La primera parte contiene una verdad biológica. La segunda no está demostrada.
Muchas frutas sin semillas no son organismos secretos creados en laboratorios ni necesariamente transgénicos. Uvas, plátanos y cítricos sin semillas existen desde hace siglos o milenios mediante mutaciones, selección y propagación vegetativa. Las sandías comerciales sin semillas suelen ser híbridos triploides que producen pocos o ningún germen viable.
Es cierto que esa planta depende más de la intervención humana para reproducirse. Una variedad estéril no puede simplemente dejar caer una semilla fértil y originar una nueva generación idéntica. Puede mantenerse mediante esquejes, injertos, hijuelos u otros sistemas de propagación.
Pero el laboratorio no manda automáticamente por eso.
El problema interesante está en otra parte: cuando millones de hectáreas dependen de pocas variedades genéticamente similares, disminuye la diversidad y aumenta la vulnerabilidad ante enfermedades. El ejemplo histórico del plátano muestra precisamente el riesgo de enormes cultivos clonales afectados por enfermedades capaces de propagarse entre plantas con debilidades compartidas.
Entonces la diversidad también protege.
Y ahí el viral toca una pregunta legítima aunque construya una respuesta conspirativa: ¿quién controla semillas, variedades comerciales, viveros y conocimiento agrícola?
Una sociedad democrática debería querer agricultores capaces de guardar variedades, bancos públicos de semillas, investigación independiente y biodiversidad agrícola.
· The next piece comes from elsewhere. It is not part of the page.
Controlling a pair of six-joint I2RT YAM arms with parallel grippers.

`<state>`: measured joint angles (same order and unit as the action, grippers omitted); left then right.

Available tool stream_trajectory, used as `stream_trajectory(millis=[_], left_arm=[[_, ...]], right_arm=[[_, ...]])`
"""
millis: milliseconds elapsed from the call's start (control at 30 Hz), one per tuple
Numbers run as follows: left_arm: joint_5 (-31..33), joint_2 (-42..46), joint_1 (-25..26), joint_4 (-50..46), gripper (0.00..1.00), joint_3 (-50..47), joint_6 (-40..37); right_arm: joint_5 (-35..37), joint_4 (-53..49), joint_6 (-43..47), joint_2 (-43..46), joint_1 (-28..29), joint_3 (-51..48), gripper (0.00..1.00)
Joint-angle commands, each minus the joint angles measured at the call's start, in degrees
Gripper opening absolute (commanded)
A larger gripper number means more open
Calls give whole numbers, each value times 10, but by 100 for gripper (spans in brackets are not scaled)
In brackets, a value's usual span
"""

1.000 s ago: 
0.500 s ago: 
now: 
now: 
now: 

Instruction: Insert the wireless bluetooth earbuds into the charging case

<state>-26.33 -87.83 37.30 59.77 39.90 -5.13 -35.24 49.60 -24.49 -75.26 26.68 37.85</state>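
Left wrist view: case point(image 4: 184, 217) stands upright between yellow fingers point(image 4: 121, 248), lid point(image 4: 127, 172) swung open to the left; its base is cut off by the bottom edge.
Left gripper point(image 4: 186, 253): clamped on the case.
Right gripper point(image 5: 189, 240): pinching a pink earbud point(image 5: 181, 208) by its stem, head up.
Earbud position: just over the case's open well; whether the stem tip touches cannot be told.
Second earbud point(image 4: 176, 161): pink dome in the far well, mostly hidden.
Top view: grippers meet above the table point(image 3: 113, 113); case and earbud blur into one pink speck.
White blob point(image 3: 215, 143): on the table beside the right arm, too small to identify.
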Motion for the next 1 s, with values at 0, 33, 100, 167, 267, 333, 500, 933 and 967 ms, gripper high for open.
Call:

No porque una uva sin pepitas sea una conspiración, sino porque la autonomía alimentaria importa.
La comodidad tampoco debería decidirlo todo.
Queremos sandías sin pepitas porque resulta más fácil comerlas. El mercado responde a esa preferencia. Pero una agricultura diseñada exclusivamente para uniformidad, transporte, estética y rentabilidad puede terminar sacrificando diversidad.
Una fruta sin semilla sí puede tener futuro.
La pregunta política es quién tendrá las herramientas para reproducirlo.